Objective: This study aimed to determine the age groups at risk of nasal cavity foreign bodies, investigate the types of materials that might pose a danger and the measures that can be taken to avoid them, as well as to evaluate these measures in the light of the literature.

Material and Methods: The files of patients diagnosed with foreign body in the nose who were admitted to the Emergency Service or Ear-Nose-Throat Clinic in our hospital between January and December 2018 were retrospectively reviewed. Various parameters such as the variety and frequency of foreign bodies, the nostril in which they were placed, the foreign body observed as per the age group, and gender were recorded. Patients who were admitted and completed their treatment in the pediatric clinic were excluded from the study. Clinical symptoms and treatment protocols were investigated and these cases were discussed in the light of the literature.

Results: A total of 120 patients applied to our hospital during the study period.
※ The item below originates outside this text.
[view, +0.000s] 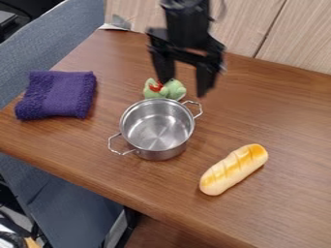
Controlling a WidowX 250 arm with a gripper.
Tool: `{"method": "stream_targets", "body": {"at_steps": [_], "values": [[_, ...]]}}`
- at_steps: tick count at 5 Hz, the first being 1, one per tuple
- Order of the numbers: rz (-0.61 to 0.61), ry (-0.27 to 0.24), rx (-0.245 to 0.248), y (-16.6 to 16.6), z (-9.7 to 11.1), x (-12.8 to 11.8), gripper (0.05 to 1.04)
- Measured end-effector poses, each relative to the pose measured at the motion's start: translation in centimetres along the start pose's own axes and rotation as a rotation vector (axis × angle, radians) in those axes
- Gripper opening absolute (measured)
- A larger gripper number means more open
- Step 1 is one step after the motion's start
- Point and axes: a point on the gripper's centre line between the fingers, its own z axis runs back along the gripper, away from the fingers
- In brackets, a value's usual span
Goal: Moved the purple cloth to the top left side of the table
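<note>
Purple cloth (pixel 57 94) is lying folded, well left of the pincer (pixel 185 87); probably going to be light, floppy, grippy, nothing to break. Pinching a raised fold near its middle is looking safest, since an edge-only hold could be letting layers unfold. Pincer is hanging wide open, gripping nothing, pot (pixel 156 128) sitting nearby.

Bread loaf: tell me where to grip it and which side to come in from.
Around the middle of the loaf looks best, coming from above, with the claw turned to close across its narrow width. The loaf is long and rounded, lying slantwise from lower left to upper right, and the pot stands apart from it, so both long sides seem free.
</note>
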Motion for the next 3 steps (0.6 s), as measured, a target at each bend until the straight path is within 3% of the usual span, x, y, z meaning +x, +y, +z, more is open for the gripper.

Seventy-nine of them (65.8%) were male and 41 (34.2%) were female patients. The average age was 4.25 years (13 months to 74 years). Endoscopic nasal examination was performed in the outpatient clinic. Foreign bodies were removed from the right nasal passage in 70 (58.3%), left nasal passage in 47 (39.2%), and both nasal passages in three (2.5%) cases. Treatment of 113 patients (94.2%) was successfully completed in the outpatient clinic. In the remaining seven patients (5.8%), foreign bodies were removed under sedation in the operating room. Five of the patients who underwent sedation were children and two were adult patients. Smelly rhinolith fragments could be removed from adult patients by breaking them. The limestone plaques formed around it caused bleeding. After the procedure, merocele tampon was placed. Most of the patients were between 0–5 years old in the pre-school group (n=94, 78.3%). This was followed by the school age group of children aged 6-15 years (n=17, 14.2%). The lowest proportion was the group consisting of adults aged 16 years and above (n=9, 7.5). The most common foreign bodies were small pieces of plastic toys (n=37, 30.8%). The most common age group in which the plastic toy parts were encountered was the 0–5 years age group (n=29, 78.4%). The second most common foreign bodies (n=23, 19.2%) were granular foods such as roasted chickpeas, hazelnuts, corn, and pomegranate seeds. The most common age group in which the granular foods were encountered was the pre-school age group with children aged 0–5 years (n=19, 82.6%).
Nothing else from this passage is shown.